El último frío que estremeció la piel del cuerpo que custodia el alma mía, que con ansia verdadera espera la llegada de la amable primavera, que igual de temerosa, como la diáfana gota de rocío que pende temblorosa de la nívea flor de azahar, del venerable naranjo que me acompaña hoy y me acompañó en el tiempo ido, percibe ahora el pensamiento afortunado, de este hombre acostumbrado a dialogar con su árbol, que hoy platica tan quedo como un susurro, que se libró de la muerte que suele acompañar, en ocasiones, al invierno crudo y despiadado.
Permiso te pido árbol del eterno conocimiento, para tomar el rocío con el que fueron bañados tus azahares, tomar deseo del líquido que no pudo contenerse en el aire cuando pasó del largo el último aire frío del invierno, para dar paso, a una estación más tibia y agradable.

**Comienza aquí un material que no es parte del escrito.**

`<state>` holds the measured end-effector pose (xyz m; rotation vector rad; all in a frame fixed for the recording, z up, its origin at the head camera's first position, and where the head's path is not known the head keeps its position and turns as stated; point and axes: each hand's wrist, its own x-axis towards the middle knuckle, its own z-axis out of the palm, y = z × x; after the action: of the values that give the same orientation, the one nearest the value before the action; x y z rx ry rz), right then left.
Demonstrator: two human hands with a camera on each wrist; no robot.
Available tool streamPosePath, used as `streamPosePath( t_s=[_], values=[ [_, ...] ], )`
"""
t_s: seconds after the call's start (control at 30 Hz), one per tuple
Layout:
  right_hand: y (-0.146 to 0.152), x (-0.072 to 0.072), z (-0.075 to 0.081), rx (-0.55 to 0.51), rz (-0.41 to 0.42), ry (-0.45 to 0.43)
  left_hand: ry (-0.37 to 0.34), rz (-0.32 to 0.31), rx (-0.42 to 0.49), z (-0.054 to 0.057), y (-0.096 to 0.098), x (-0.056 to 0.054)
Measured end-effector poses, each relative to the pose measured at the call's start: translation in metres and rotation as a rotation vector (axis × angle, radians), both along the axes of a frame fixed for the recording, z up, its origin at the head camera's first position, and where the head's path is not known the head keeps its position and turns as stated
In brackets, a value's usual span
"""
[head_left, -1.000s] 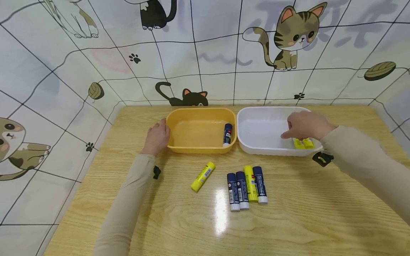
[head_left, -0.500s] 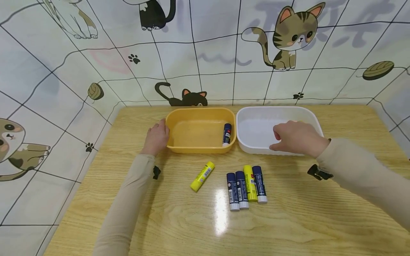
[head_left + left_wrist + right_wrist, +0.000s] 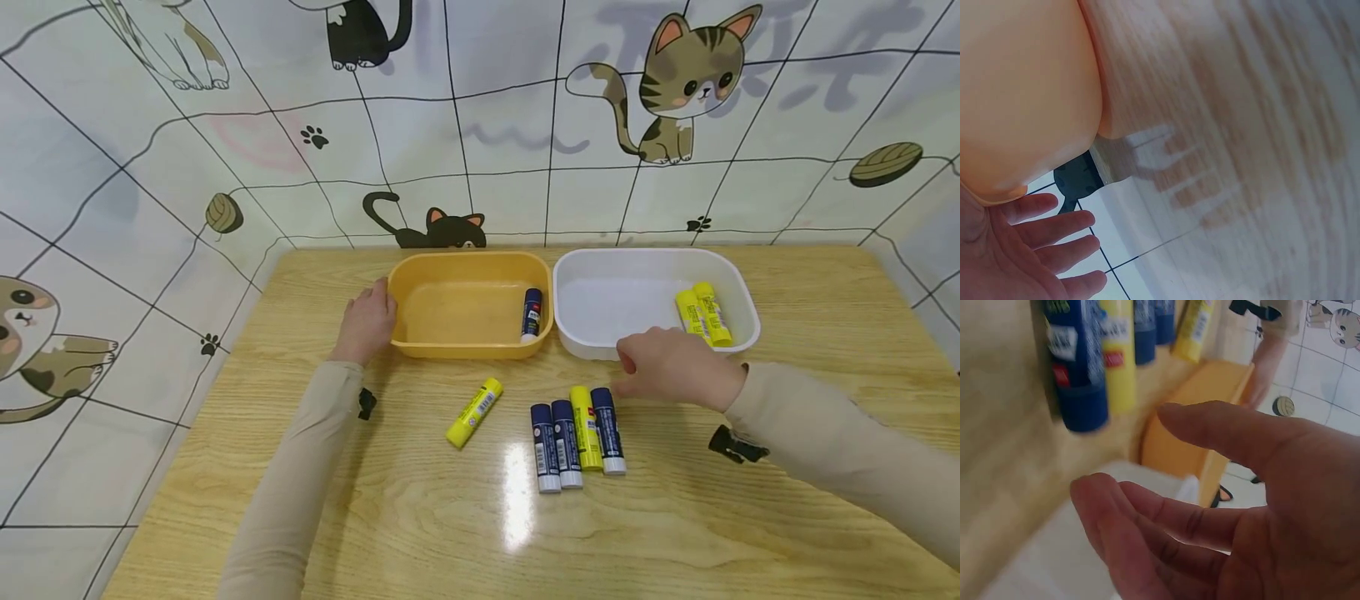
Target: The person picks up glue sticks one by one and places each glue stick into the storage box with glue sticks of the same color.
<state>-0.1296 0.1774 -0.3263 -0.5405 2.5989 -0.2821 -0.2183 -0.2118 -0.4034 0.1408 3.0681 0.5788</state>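
Observation:
My left hand (image 3: 366, 323) rests against the left end of the orange bin (image 3: 468, 352); in the left wrist view its fingers (image 3: 1060, 228) stretch out loosely beside the bin wall. My right hand (image 3: 678, 367) holds nothing, its thumb and fingers apart, over the front rim of the white bin (image 3: 600, 342). Just left of it lies a blue glue stick (image 3: 608, 429) with a white end, the last of a row with a yellow glue stick (image 3: 587, 429) and two more blue ones (image 3: 567, 444). In the right wrist view the blue glue stick (image 3: 1079, 369) lies ahead of the fingers.
Inside the orange bin a blue glue stick (image 3: 532, 313) leans by the right wall. Two yellow glue sticks (image 3: 711, 313) lie at the white bin's right end. Another yellow glue stick (image 3: 475, 413) lies alone on the wooden table (image 3: 420, 517). A cat-patterned backdrop (image 3: 510, 133) stands behind.
My right hand has come out of the white bin, moving left and toward me to the row of glue sticks, uncovering the two yellow ones. My left hand has stayed put.

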Motion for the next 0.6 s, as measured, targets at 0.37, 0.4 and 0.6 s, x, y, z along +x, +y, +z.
streamPosePath(
  t_s=[0.37,0.4,0.6],
  values=[
    [-0.007,0.018,-0.042,-0.083,-0.017,-0.046,0.006,-0.001,0.004,-0.001,0.000,0.000],
    [-0.008,0.019,-0.044,-0.070,-0.023,-0.063,0.008,0.000,0.004,0.000,0.000,0.000],
    [-0.011,0.022,-0.053,-0.052,-0.034,-0.100,0.012,-0.003,0.006,0.001,0.000,0.001]
  ],
)
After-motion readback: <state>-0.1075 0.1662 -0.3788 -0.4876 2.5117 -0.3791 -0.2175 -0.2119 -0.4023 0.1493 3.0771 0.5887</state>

Frotar mis manos quiero con el vital perfume de tu esencia, que lo mismo atrae lo vivo, que da esperanza, y que genera vida en el fruto jugoso tan deseado, que tomo con tal delicadeza entre mis manos y beso con ternura con mis labios, para deleitarme con el dulce néctar, que me nutre con su vasta y siempre anhelada sabiduría plétora de amor, que tomó para sí de la madre tierra.
Mi árbol y yo compartimos la misma esencia espiritual que nos mantiene unidos, aunque muchos disientan de esa amable relación, porque nada parecido encuentran en la carne y la madera, por eso les parece extraña, imposible, dicen, y tan distante, tristemente a ellos se les olvida, que para Dios no existen imposibles en el cielo y en la tierra, Él sembró con amor los primeros árboles para ser el pulmón de nuestro mundo, y aunque no parezcamos ser iguales, ellos con su función, garantizan la existencia del hombre en el paraíso dado y prometido, el Señor no se equivoca, están aquí, para que juntos, naturaleza y espíritu, vivan.